## What is expected
Your answer should be the exact lines of the data below from the one containing "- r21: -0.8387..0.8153" through the one containing "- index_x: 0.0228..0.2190"; please include nothing else.

## Dataset section
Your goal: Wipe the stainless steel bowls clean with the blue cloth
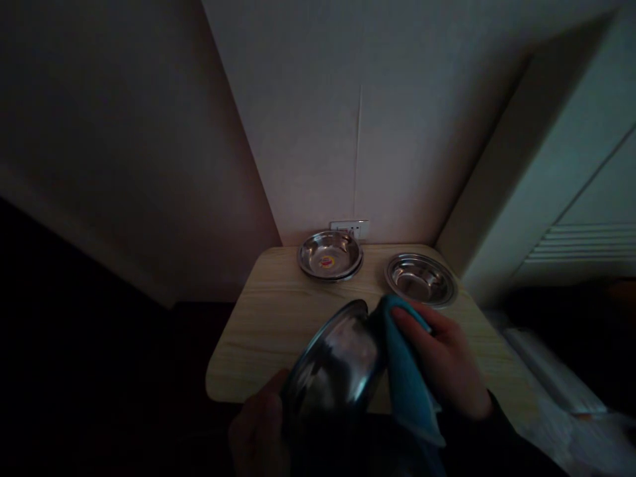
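A shiny metal bowl (332, 371) is tilted up on its side above the near edge of the table. My left hand (261, 424) grips its lower left rim, with the fingers closed and partly in shadow. In my right hand (444, 354) a blue cloth (407, 377) is bunched between thumb and fingers, its loose end hanging down. The cloth meets the bowl's right side near the upper rim. The lower part of the bowl fades into darkness.
On the wooden table (248, 331), stacked metal bowls (330, 255) with a round sticker stand at the back. Another metal bowl (420, 279) sits at the right. A wall socket (350, 228) is behind, and a pale louvred panel (586, 242) stands at the right.
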Action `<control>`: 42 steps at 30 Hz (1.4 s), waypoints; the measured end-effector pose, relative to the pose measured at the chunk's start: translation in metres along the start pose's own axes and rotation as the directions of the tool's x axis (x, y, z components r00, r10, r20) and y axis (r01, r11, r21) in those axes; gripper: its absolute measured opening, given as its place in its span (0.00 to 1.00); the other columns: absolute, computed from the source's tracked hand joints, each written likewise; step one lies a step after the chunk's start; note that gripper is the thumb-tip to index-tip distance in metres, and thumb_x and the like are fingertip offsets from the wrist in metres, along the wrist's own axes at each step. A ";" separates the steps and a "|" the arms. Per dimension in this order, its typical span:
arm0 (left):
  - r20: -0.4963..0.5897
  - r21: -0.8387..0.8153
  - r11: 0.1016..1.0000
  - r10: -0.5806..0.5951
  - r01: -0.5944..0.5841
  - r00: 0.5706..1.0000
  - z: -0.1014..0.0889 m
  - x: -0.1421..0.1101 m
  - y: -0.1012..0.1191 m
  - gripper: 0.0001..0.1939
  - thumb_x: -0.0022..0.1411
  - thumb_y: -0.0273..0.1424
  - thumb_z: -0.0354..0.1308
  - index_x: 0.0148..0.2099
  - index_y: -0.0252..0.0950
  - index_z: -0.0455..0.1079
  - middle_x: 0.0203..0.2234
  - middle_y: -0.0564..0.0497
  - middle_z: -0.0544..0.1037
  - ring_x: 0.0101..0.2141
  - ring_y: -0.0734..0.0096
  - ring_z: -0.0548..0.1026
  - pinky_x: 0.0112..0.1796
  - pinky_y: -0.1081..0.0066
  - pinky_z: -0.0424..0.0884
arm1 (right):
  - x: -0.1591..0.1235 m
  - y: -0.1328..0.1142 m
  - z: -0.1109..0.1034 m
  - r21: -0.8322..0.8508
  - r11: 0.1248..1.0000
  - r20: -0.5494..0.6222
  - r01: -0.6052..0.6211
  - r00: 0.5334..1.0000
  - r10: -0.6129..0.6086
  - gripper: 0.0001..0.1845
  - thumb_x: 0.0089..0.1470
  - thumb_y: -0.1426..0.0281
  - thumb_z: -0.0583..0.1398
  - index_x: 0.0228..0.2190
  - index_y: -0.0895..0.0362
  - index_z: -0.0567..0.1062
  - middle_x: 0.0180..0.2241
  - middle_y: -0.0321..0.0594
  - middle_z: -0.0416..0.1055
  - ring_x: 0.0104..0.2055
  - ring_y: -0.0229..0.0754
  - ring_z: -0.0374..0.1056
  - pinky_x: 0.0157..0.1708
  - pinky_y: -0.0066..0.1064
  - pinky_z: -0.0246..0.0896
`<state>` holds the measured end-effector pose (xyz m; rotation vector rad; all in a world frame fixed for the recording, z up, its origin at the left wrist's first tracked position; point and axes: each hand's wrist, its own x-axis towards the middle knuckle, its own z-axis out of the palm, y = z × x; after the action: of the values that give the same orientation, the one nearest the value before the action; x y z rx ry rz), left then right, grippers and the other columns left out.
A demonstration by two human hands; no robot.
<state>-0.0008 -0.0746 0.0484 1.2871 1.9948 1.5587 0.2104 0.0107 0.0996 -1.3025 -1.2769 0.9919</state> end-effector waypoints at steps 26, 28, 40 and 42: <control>0.182 -0.142 0.752 0.659 -0.643 0.730 0.037 0.041 0.026 0.17 0.63 0.28 0.48 0.22 0.36 0.67 0.15 0.54 0.68 0.18 0.77 0.68 0.21 0.76 0.65 | 0.013 0.017 0.049 -0.092 0.936 -0.008 0.340 0.940 -0.342 0.13 0.56 0.66 0.57 0.41 0.55 0.77 0.44 0.44 0.74 0.48 0.46 0.68 0.50 0.42 0.63; 0.230 -0.182 0.686 0.726 -0.704 0.648 0.042 0.045 0.025 0.14 0.63 0.30 0.49 0.26 0.36 0.69 0.16 0.53 0.69 0.19 0.75 0.69 0.22 0.75 0.65 | 0.015 0.028 0.049 -0.039 0.959 -0.056 0.281 0.957 -0.283 0.14 0.55 0.65 0.57 0.41 0.55 0.77 0.45 0.44 0.74 0.48 0.47 0.69 0.51 0.42 0.62; 0.267 -0.295 0.647 0.762 -0.703 0.590 0.065 0.041 -0.002 0.07 0.61 0.26 0.50 0.39 0.35 0.68 0.23 0.50 0.73 0.26 0.70 0.70 0.29 0.69 0.69 | 0.004 0.056 0.044 -0.124 0.923 -0.094 0.364 0.922 -0.376 0.13 0.56 0.69 0.57 0.43 0.51 0.76 0.46 0.40 0.73 0.50 0.44 0.67 0.51 0.39 0.62; 0.324 -0.322 0.690 0.724 -0.648 0.609 0.065 0.038 -0.003 0.09 0.61 0.27 0.48 0.42 0.35 0.67 0.27 0.48 0.74 0.29 0.69 0.72 0.31 0.68 0.71 | 0.002 0.057 0.043 -0.153 0.912 -0.088 0.381 0.914 -0.397 0.13 0.56 0.70 0.57 0.43 0.51 0.75 0.46 0.41 0.73 0.50 0.44 0.67 0.51 0.38 0.63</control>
<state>0.0218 -0.0048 0.0330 2.2625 1.0787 1.4763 0.1774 0.0215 0.0372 -1.1250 -1.4590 0.5475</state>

## Output
  - r21: -0.8387..0.8153
  - r11: 0.1016..1.0000
  - r10: -0.5806..0.5951
  - r01: -0.5944..0.5841
  - r00: 0.5706..1.0000
  - z: -0.1014..0.0889 m
  - x: -0.1421..0.1101 m
  - y: -0.1012..0.1191 m
  - gripper: 0.0001..0.1939
  - thumb_x: -0.0022..0.1411
  - thumb_y: -0.0273..0.1424
  - thumb_z: -0.0354..0.1308
  - index_x: 0.0148..0.2099
  - index_y: -0.0252..0.0950
  - index_z: -0.0455..0.1079
  - middle_x: 0.0203..0.2234
  - middle_y: -0.0564..0.0497
  - middle_z: -0.0544..0.1037
  - ring_x: 0.0101..0.2141
  - ring_y: -0.0734..0.0096
  - ring_z: -0.0548..0.1026
  - pinky_x: 0.0112..0.1796
  - pinky_y: -0.1081..0.0066
  - pinky_z: -0.0424..0.0884
arm1 (right):
  - x: -0.1591..0.1235 m
  - y: -0.1328..0.1142 m
  - z: -0.1109..0.1034 m
  - r21: -0.8322..0.8508
  - r11: 0.1248..1.0000
  - r20: -0.5494..0.6222
  - r01: -0.6052..0.6211
  - r00: 0.5334..1.0000
  - r10: -0.6129..0.6086
  - gripper: 0.0001..0.1845
  - thumb_x: 0.0089..0.1470
  - thumb_y: -0.1426..0.0281
  - thumb_z: -0.0583..0.1398
  - index_x: 0.0228..0.2190

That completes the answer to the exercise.